** EXERCISE REQUIREMENTS **
Every line below between the one holding "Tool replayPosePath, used" and the one holding "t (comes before", inclusive, should be copied exactly, and no other line.
==========
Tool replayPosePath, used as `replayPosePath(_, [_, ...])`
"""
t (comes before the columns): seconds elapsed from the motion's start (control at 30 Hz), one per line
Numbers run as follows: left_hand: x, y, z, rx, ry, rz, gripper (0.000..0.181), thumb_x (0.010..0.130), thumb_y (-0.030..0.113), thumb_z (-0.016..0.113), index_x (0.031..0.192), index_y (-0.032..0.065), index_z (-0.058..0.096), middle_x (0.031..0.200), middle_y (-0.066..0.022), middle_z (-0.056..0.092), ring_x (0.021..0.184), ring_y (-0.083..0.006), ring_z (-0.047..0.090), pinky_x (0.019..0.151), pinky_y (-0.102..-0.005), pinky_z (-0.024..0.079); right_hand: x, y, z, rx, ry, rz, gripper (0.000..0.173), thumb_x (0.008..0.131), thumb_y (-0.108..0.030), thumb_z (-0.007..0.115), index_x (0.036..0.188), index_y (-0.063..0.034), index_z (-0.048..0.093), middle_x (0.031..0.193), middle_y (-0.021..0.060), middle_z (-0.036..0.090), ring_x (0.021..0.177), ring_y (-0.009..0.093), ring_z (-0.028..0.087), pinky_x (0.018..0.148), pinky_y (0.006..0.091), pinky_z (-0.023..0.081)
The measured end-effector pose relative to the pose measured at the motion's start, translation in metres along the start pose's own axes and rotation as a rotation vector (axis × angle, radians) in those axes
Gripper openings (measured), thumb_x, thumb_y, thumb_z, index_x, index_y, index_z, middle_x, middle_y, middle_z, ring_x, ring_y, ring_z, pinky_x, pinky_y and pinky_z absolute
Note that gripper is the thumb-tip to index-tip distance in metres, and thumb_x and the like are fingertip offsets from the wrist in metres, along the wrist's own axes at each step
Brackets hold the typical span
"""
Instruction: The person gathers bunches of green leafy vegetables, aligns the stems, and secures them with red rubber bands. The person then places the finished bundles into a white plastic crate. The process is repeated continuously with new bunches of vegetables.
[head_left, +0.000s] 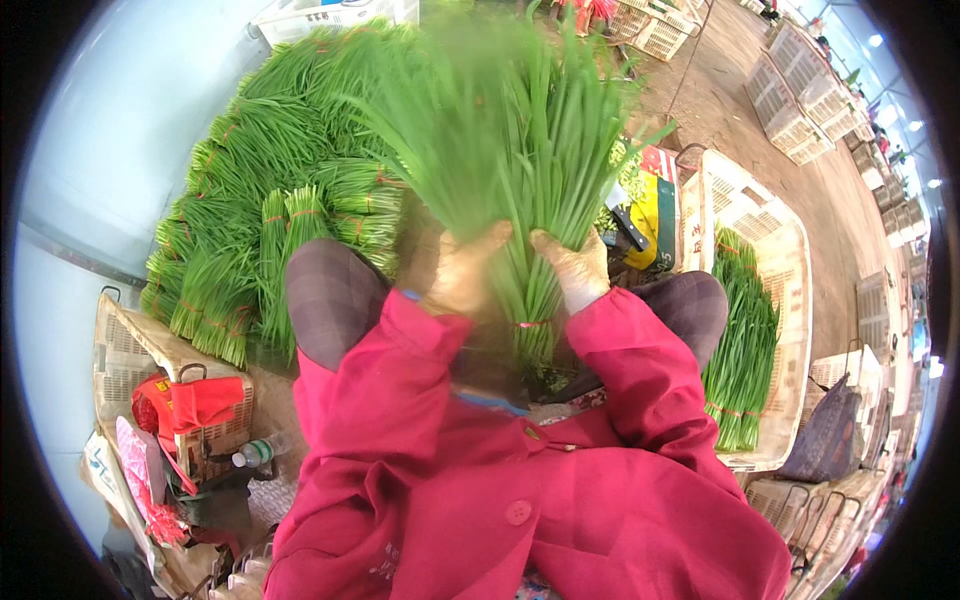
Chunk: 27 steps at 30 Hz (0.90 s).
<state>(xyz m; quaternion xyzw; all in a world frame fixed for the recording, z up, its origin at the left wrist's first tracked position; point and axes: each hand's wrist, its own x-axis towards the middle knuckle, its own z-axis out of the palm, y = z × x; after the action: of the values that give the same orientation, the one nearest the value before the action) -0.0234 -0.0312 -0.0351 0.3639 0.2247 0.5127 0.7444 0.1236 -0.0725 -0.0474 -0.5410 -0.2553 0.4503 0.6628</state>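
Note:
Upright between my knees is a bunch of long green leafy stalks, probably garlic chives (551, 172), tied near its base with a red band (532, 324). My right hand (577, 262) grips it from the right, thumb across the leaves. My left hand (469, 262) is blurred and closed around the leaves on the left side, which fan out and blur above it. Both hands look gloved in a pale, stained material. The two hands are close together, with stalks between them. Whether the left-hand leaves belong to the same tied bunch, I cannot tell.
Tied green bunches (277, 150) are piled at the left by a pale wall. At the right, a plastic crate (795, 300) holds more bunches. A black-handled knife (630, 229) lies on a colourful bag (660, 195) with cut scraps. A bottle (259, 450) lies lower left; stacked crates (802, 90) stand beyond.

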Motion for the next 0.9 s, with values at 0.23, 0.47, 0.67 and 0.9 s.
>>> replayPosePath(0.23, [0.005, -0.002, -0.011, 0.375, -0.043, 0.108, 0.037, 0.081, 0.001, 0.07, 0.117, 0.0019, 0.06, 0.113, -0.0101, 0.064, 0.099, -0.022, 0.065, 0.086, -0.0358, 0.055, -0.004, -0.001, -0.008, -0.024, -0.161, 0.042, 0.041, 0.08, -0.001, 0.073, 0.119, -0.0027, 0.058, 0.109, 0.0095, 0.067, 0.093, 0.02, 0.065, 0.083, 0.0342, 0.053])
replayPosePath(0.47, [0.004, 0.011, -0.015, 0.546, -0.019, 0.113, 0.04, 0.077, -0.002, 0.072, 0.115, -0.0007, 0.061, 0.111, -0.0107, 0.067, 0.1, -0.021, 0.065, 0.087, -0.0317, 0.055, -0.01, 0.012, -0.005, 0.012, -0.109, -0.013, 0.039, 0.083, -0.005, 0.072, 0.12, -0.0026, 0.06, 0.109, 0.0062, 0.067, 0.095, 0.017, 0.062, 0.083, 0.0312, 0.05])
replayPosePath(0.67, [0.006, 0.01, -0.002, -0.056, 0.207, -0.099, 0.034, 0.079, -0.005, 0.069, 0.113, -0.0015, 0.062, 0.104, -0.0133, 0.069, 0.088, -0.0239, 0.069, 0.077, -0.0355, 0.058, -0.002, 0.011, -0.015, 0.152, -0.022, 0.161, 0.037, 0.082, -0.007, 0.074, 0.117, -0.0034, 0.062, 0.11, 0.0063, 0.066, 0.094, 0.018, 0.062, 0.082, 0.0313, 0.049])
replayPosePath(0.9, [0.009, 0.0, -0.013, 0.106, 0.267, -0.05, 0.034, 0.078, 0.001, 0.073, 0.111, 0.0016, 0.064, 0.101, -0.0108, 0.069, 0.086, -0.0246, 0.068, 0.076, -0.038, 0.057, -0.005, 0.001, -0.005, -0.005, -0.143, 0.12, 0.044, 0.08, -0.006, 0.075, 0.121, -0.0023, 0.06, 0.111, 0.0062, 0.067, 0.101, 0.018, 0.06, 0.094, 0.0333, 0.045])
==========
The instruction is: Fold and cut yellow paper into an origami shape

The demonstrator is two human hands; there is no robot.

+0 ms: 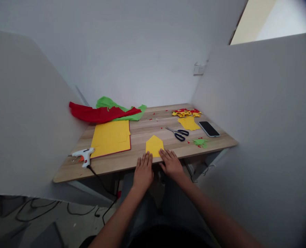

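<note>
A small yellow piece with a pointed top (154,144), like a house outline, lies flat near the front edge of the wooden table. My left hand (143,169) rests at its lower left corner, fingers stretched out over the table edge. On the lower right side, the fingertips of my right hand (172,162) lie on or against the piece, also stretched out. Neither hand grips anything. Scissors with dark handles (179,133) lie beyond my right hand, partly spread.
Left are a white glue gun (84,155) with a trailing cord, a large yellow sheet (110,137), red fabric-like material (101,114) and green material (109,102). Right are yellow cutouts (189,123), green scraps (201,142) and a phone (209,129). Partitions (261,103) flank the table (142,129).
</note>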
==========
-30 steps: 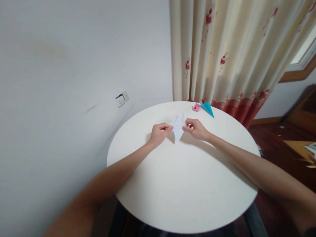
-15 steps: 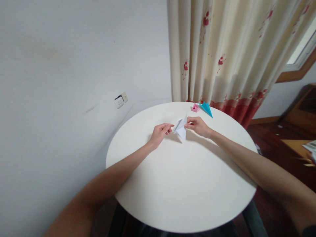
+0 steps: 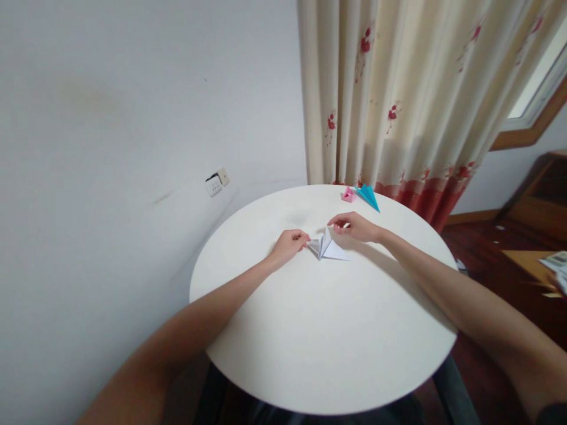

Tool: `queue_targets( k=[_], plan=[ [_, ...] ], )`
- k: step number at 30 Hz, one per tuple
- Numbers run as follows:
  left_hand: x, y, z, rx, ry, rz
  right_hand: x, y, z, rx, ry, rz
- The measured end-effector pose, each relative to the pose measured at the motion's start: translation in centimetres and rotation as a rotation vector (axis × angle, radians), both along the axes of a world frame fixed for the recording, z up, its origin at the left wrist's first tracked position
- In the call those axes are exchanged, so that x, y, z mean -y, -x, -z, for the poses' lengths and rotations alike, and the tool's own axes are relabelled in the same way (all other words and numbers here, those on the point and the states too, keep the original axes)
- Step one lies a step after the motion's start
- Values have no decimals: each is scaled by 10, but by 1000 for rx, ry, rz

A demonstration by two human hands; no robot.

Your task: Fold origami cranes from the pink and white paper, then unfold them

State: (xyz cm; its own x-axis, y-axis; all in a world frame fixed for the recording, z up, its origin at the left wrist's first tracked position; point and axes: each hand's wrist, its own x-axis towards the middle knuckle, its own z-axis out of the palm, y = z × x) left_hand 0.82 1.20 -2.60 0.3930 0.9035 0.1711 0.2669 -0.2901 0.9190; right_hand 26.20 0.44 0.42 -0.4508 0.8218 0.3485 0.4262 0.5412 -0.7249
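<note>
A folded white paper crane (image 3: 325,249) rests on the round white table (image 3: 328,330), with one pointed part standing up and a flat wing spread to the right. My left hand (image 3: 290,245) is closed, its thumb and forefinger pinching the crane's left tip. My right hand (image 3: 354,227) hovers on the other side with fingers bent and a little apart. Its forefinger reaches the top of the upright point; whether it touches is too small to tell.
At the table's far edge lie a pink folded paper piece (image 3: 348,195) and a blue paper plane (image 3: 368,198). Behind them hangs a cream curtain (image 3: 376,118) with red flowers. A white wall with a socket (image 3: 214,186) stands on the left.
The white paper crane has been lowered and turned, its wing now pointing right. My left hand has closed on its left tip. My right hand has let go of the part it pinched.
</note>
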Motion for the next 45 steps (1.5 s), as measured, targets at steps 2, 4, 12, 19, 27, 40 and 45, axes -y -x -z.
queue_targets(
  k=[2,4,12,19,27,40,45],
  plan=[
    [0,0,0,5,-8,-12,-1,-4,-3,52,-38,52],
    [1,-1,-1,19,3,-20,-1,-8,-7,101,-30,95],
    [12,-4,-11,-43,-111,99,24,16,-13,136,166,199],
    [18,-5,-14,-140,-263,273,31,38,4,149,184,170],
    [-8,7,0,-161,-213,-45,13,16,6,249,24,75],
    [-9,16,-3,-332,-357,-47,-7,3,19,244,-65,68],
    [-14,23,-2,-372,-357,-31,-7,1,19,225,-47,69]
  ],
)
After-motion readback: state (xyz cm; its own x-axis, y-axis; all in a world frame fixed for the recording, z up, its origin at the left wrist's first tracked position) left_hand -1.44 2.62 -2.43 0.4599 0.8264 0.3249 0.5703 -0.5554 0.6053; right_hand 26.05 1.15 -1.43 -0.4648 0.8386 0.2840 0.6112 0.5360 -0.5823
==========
** WRITTEN SOLUTION **
Tool replayPosePath, used as `replayPosePath(_, [_, ...])`
"""
t (comes before the columns): seconds elapsed from the motion's start (control at 30 Hz), one per line

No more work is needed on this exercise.